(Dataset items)
--

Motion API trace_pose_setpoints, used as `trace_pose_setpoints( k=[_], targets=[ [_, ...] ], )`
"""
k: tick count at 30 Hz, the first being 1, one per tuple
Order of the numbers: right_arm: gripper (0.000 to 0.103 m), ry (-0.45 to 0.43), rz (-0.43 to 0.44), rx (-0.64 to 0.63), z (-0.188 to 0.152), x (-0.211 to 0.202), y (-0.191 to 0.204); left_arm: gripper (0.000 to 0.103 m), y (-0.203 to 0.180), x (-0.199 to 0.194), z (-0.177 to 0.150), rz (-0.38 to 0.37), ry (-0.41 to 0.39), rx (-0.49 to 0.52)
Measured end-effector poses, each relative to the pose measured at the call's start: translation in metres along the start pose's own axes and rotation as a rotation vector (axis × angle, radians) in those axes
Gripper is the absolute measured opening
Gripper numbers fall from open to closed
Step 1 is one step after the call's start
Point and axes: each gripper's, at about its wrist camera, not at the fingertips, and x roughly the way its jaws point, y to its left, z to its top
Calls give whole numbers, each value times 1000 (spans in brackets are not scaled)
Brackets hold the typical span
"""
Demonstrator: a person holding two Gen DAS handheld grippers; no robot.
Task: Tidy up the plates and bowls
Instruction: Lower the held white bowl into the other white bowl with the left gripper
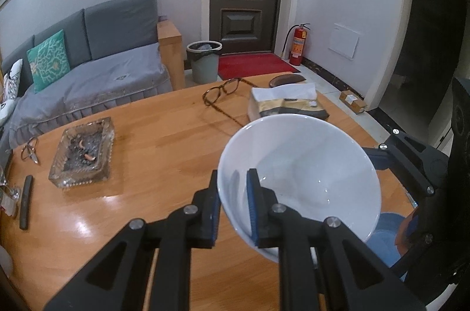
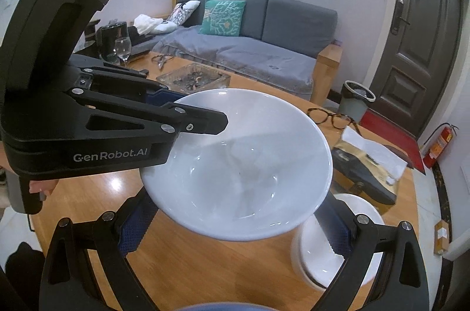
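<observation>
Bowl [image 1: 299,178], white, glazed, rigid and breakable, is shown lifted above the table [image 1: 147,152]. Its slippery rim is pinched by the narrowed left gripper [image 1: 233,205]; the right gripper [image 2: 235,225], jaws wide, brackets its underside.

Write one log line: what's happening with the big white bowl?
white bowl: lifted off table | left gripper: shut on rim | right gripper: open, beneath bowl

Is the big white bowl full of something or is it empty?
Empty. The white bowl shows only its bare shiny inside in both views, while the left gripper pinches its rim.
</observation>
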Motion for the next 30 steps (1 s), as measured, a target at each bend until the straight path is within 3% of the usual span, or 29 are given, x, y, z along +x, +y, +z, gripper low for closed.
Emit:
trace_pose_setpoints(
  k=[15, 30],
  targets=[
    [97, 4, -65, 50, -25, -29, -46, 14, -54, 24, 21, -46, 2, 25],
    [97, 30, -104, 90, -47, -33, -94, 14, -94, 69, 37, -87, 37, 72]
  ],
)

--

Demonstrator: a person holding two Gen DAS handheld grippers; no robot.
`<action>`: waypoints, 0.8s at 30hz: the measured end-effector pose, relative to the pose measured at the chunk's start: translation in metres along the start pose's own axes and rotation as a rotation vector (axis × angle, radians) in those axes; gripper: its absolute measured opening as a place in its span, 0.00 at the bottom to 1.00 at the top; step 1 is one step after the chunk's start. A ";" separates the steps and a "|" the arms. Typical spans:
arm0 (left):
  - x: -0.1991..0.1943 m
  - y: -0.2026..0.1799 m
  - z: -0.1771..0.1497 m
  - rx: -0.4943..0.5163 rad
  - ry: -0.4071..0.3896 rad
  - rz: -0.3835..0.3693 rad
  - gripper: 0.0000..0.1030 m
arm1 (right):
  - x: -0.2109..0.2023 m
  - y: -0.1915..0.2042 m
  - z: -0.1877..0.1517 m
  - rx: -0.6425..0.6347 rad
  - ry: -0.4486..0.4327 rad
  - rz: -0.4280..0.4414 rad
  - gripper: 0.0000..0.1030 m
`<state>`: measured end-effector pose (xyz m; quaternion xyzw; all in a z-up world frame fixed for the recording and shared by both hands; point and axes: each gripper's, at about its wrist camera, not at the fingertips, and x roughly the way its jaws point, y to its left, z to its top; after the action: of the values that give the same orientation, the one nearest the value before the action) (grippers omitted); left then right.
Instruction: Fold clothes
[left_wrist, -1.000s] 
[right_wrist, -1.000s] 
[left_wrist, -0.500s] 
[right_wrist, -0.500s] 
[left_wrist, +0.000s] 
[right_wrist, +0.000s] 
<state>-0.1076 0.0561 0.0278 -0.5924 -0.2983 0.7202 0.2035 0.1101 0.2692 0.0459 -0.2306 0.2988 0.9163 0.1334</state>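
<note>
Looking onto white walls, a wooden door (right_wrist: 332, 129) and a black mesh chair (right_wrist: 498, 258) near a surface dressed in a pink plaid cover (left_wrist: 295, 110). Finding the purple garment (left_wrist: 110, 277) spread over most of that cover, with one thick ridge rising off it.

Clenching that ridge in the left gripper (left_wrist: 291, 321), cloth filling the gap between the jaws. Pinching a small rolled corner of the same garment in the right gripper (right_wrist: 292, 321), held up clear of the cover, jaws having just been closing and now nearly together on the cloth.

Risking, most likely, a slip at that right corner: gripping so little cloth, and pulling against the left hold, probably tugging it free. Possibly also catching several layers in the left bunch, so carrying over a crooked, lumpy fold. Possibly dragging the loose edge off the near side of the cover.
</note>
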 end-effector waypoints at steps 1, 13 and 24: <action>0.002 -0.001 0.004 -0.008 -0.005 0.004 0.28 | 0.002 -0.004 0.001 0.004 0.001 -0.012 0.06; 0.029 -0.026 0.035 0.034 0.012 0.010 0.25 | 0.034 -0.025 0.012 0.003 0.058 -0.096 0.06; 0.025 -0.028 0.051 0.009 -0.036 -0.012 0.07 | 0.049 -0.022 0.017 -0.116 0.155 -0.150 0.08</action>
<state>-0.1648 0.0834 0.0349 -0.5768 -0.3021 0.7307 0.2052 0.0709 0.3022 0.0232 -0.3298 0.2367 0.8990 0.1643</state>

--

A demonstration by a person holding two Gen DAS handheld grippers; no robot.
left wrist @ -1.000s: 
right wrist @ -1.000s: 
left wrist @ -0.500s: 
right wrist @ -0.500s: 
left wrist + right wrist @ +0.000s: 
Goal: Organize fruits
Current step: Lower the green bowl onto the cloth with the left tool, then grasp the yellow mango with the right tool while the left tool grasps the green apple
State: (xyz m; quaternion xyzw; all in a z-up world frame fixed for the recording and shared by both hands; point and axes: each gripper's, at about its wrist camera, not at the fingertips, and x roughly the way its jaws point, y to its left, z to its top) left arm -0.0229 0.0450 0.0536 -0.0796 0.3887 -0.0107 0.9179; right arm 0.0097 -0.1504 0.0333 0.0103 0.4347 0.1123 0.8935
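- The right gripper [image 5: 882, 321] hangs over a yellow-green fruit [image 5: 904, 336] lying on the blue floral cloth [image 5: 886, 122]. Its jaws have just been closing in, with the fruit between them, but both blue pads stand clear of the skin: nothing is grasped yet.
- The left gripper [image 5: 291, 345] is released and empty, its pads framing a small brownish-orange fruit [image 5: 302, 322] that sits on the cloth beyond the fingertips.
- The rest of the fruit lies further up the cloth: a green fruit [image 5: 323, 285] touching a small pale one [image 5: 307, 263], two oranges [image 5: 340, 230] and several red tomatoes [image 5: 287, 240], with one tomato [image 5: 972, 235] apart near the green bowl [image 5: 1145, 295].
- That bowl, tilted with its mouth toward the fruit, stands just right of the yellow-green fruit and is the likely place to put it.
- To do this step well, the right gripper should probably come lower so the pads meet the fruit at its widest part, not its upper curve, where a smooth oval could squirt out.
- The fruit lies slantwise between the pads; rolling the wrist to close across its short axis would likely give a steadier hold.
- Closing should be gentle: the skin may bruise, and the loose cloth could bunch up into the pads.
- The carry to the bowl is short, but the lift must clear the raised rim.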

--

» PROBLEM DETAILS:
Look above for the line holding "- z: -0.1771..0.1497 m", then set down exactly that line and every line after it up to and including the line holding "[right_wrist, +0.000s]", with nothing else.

» RESULT:
  - z: -0.1771..0.1497 m
  - rx: -0.4943..0.5163 rad
  - ry: -0.4071..0.3896 rad
  - rz: -0.3835..0.3693 rad
  - gripper: 0.0000..0.1030 m
arm1 (right):
  - x: -0.2109..0.2023 m
  - y: -0.1915..0.2042 m
  - z: -0.1877..0.1517 m
  - rx: -0.6425..0.6347 rad
  - ry: -0.4486..0.4327 rad
  - rz: -0.4280..0.4414 rad
  - gripper: 0.0000..0.1030 m
`<state>`: measured end-effector pose (xyz m; quaternion xyzw; all in a z-up world frame fixed for the recording and shared by both hands; point and axes: each gripper's, at about its wrist camera, not at the fingertips, and x roughly the way its jaws point, y to its left, z to its top; after the action: of the values that give the same orientation, the one nearest the value before the action) (grippers omitted); left then right.
Instruction: Fold clothes
[left_wrist, -1.000s] 
[right_wrist, -1.000s] 
[left_wrist, -0.500s] 
[right_wrist, -0.500s] 
[left_wrist, +0.000s] 
[right_wrist, +0.000s] 

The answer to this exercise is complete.